Years earlier a prisoner was kept in a solitary room in an insane asylum. At some point in his captivity, this prisoner wrote down these words on the wall. No one ever saw the words until after the unnamed prisoner had died and was buried. The prison hired painters to come in and clean and repaint the walls. But when they saw this poem, they wrote it down and gave it to a pastor, who used it in a sermon when Richard Lehman was present, who wrote it down and stuck it in his Bible.

Where did the prisoner of questionable sanity come up with the poem?

Years later this 3rd verse was shown to a Jewish Rabbi who spoke both English and Aramaic as second languages; he was also knowledgeable of his own Jewish history. When he translated back the words of the third verse, he discovered that this poem had originally been written as an eleventh century acrostic Jewish poem of 90 couplets written in the Aramaic language. It was composed in the years around 1050 to 1096 by a Jewish rabbi and cantor in the city of Worms, Germany.

Centuries later a still unnamed and unknown, sometimes “crazy” man, had memorized the Aramaic, translated into English, wrote it on a wall, died, the painters found it, the preacher preached it, Lehman heard it and made a hymn with it. We call that hymn, “The Love of God!”

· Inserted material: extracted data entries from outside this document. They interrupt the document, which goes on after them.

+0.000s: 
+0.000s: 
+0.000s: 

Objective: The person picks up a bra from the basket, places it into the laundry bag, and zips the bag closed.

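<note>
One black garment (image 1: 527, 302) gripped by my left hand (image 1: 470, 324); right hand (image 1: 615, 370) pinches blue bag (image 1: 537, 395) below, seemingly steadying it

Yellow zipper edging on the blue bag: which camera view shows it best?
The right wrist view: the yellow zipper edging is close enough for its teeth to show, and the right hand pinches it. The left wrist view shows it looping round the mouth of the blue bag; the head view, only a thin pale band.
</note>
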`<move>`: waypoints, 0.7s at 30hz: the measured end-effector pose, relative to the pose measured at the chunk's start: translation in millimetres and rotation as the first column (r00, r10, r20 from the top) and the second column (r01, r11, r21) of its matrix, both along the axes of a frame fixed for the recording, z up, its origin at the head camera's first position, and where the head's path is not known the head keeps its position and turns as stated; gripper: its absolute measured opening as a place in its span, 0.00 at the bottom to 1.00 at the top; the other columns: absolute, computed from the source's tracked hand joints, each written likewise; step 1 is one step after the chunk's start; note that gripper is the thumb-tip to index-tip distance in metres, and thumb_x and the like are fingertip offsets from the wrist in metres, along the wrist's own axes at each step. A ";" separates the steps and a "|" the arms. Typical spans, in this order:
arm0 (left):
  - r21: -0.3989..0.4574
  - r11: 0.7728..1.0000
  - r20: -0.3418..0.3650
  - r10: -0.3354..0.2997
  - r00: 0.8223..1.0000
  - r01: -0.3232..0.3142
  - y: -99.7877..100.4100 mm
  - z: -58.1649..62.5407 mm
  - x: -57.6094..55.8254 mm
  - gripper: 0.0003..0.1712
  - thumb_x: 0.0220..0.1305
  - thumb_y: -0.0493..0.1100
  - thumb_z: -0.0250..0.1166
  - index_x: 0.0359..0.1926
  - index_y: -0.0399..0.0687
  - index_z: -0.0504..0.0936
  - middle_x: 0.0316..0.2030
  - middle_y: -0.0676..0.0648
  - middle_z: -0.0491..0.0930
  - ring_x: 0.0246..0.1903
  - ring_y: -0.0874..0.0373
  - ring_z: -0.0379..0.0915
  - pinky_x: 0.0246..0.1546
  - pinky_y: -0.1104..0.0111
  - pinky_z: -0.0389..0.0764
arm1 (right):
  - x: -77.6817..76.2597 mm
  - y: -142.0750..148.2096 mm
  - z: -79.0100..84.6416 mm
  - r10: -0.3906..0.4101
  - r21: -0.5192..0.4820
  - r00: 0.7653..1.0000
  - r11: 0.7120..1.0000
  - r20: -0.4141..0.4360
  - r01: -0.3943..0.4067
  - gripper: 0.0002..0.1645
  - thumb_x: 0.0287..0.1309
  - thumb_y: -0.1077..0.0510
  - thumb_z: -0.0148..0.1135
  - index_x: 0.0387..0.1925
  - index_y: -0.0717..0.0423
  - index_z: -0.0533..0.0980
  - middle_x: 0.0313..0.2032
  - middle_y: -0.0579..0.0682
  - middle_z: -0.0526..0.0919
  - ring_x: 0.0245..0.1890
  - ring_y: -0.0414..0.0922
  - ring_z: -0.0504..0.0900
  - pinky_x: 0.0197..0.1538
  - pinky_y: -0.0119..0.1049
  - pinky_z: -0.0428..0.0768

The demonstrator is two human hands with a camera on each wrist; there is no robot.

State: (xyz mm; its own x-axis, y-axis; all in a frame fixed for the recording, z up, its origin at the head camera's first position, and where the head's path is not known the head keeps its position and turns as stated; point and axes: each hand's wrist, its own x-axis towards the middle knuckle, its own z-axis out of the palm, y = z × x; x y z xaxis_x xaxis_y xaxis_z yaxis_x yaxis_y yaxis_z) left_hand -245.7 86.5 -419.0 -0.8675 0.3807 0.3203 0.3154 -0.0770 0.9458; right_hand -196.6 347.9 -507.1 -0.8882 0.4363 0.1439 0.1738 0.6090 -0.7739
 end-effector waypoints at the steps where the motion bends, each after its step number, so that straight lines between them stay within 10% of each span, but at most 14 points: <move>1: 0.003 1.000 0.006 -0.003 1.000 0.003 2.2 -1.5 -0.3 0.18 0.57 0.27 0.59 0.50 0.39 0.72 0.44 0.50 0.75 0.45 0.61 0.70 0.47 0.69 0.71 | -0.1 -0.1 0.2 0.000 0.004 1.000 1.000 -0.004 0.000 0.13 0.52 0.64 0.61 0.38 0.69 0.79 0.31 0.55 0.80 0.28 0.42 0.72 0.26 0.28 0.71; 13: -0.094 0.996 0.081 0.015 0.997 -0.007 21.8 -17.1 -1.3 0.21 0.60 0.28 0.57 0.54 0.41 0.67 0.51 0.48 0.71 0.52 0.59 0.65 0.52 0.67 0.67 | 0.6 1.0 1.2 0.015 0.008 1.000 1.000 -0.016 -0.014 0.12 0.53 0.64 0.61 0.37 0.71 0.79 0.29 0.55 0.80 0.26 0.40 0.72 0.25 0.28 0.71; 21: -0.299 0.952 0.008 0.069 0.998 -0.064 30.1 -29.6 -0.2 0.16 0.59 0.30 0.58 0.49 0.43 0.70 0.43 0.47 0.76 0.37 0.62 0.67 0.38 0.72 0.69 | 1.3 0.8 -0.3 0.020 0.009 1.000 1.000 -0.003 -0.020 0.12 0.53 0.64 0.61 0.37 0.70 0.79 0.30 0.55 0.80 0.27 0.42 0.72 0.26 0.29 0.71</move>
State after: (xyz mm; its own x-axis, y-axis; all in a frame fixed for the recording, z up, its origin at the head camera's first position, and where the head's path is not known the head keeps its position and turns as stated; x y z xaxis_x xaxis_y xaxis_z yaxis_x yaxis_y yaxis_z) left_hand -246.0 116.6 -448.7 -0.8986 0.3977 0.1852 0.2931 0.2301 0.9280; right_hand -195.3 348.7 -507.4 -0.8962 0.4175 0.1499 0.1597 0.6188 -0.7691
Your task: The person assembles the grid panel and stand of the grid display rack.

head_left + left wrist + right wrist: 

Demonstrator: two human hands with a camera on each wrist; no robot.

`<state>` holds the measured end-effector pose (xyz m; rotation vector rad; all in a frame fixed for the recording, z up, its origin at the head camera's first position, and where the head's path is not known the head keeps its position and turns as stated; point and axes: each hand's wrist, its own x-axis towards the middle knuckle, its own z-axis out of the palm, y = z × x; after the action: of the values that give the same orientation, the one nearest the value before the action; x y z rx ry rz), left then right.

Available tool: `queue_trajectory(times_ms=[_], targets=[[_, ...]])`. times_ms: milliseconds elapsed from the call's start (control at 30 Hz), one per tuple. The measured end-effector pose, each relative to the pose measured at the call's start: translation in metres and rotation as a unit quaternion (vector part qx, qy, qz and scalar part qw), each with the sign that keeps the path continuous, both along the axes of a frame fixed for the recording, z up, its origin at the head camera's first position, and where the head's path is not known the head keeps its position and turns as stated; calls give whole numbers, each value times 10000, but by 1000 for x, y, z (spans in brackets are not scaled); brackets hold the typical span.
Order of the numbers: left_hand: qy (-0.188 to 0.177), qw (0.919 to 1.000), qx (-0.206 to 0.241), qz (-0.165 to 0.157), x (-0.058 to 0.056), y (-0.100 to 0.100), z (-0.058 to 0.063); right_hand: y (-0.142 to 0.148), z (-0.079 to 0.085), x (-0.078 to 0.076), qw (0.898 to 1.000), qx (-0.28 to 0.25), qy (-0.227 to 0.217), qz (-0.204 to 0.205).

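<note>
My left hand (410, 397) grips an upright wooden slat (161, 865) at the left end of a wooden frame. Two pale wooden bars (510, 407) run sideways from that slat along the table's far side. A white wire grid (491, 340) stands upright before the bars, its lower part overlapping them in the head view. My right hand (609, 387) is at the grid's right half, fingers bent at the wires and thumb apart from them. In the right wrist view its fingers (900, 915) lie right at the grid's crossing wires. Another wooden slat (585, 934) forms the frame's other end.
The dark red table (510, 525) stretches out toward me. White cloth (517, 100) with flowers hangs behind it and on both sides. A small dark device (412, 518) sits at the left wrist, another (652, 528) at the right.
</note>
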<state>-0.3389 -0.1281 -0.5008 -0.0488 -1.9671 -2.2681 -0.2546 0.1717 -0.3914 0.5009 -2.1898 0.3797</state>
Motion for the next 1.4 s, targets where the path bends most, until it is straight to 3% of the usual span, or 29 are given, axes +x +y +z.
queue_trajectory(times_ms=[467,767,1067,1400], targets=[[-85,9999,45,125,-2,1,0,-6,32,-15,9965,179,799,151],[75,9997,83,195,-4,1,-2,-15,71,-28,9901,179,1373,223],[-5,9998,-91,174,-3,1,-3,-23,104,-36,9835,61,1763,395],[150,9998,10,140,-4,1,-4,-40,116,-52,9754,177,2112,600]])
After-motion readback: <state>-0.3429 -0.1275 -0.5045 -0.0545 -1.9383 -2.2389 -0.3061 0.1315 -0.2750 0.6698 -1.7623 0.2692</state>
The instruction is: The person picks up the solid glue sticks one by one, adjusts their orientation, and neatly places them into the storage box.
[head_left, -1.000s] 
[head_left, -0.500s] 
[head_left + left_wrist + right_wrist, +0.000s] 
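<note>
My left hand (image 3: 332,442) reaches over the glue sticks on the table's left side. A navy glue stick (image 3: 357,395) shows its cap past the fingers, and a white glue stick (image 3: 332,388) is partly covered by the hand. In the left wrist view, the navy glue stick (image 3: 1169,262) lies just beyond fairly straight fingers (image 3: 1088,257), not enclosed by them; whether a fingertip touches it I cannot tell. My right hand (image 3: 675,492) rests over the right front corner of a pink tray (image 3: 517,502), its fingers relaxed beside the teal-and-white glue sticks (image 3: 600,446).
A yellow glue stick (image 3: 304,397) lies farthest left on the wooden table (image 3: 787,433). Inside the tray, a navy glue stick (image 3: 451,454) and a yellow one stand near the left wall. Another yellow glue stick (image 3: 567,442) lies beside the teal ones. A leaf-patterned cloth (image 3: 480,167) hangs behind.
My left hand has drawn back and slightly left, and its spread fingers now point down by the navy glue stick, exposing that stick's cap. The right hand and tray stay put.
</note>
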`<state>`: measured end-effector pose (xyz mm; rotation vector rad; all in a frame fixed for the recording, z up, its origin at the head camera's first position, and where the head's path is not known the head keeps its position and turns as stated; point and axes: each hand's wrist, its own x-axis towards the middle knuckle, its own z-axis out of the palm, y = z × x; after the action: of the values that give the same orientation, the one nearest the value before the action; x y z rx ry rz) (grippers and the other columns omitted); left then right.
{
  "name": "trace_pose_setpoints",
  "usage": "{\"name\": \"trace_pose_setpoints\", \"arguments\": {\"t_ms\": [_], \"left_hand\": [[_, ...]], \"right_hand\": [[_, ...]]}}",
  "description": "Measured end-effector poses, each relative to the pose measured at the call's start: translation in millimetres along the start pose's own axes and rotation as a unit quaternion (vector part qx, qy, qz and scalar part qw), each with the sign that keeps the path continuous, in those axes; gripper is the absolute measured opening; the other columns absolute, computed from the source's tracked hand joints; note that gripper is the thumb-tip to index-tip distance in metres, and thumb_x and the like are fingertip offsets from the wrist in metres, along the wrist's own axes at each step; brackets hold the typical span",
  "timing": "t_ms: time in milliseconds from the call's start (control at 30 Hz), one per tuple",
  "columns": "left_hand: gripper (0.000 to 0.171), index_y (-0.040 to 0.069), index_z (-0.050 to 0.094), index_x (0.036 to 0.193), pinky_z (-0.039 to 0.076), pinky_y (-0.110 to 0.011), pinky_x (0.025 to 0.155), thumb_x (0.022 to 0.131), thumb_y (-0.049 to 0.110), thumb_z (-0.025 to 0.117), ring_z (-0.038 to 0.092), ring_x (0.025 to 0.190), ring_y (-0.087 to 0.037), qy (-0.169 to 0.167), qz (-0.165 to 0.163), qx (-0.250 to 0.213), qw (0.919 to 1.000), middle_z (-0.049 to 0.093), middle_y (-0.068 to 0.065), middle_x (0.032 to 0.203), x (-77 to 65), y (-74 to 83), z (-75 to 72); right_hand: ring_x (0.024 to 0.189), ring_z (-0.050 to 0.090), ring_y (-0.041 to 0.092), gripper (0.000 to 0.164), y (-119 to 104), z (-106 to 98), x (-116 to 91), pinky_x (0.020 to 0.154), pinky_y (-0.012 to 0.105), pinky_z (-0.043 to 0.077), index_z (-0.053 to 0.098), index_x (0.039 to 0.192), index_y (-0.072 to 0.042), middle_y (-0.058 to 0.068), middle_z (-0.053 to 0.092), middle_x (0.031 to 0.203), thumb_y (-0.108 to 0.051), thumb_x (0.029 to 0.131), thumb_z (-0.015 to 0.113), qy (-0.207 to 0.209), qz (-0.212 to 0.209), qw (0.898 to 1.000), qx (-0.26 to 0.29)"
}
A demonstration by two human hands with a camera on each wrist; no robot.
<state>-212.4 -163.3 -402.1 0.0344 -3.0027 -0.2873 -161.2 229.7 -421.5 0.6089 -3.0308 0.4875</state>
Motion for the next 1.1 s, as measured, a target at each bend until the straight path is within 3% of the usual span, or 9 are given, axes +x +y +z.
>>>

Conclusion: Do you believe in coincidences? Or do you believe in God-incidences? Do you believe that over a period of a thousand years, with three languages, and no connection of man or faith between them, that Lehman would just happen to come upon some of the best ever lyrics about the greatest love ever known?

Or do you think that maybe, just maybe, God is trying to tell you something. Something huge. Something so big that it’s easy to miss because it fills your entire view.

God loves you with an everlasting love that will never cease, that will never go away, that you can’t ruin. This love of God is bigger than your mistakes. God’s love is bigger than your sins. God’s love is bigger than you and I can possibly imagine.

But imagine God’s love the best we can is what God wants us to try to do.